## PROBLEM DESCRIPTION
The expected output is every entry below, exact in every character.

[Opening RECORDED INFORMATION section]

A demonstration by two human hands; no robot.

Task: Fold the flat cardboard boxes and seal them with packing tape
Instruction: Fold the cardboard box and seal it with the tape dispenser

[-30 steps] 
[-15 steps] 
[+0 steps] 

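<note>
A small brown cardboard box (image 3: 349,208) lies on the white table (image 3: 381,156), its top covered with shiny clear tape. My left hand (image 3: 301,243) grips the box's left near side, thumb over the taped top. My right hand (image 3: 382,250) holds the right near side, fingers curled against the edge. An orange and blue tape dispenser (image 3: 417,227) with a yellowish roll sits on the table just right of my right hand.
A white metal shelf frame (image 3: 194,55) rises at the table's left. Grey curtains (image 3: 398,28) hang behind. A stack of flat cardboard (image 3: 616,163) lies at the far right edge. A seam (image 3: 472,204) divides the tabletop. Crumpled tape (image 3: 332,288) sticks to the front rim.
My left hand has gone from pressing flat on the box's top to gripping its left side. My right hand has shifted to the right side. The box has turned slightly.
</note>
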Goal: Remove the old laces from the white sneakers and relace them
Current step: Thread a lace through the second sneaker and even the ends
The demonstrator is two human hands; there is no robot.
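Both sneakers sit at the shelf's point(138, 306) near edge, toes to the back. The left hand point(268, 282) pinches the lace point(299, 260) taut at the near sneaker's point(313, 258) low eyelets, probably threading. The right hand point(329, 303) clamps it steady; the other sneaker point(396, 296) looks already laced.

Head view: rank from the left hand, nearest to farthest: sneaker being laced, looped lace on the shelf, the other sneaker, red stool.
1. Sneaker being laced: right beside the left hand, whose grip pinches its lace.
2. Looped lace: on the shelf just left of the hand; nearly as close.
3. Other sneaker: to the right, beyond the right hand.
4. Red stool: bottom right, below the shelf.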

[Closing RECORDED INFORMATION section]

## EXERCISE RESULT
A demonstration by two human hands; no robot.

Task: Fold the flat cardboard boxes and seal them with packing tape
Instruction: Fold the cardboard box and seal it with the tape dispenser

[-30 steps] 
[-15 steps] 
[+0 steps] 

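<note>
A small brown cardboard box (image 3: 349,208) lies on the white table (image 3: 381,156), its top covered with shiny clear tape. My left hand (image 3: 301,243) grips the box's left near side, thumb over the taped top. My right hand (image 3: 382,250) holds the right near side, fingers curled against the edge. An orange and blue tape dispenser (image 3: 417,227) with a yellowish roll sits on the table just right of my right hand.
A white metal shelf frame (image 3: 194,55) rises at the table's left. Grey curtains (image 3: 398,28) hang behind. A stack of flat cardboard (image 3: 616,163) lies at the far right edge. A seam (image 3: 472,204) divides the tabletop. Crumpled tape (image 3: 332,288) sticks to the front rim.
My left hand has gone from pressing flat on the box's top to gripping its left side. My right hand has shifted to the right side. The box has turned slightly.
</note>
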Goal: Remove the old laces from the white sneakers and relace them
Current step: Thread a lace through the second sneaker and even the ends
The demonstrator is two human hands; there is no robot.
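Both sneakers sit at the shelf's point(138, 306) near edge, toes to the back. The left hand point(268, 282) pinches the lace point(299, 260) taut at the near sneaker's point(313, 258) low eyelets, probably threading. The right hand point(329, 303) clamps it steady; the other sneaker point(396, 296) looks already laced.

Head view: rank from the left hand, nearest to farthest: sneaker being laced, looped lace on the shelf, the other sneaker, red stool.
1. Sneaker being laced: right beside the left hand, whose grip pinches its lace.
2. Looped lace: on the shelf just left of the hand; nearly as close.
3. Other sneaker: to the right, beyond the right hand.
4. Red stool: bottom right, below the shelf.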

No more work is required for the exercise.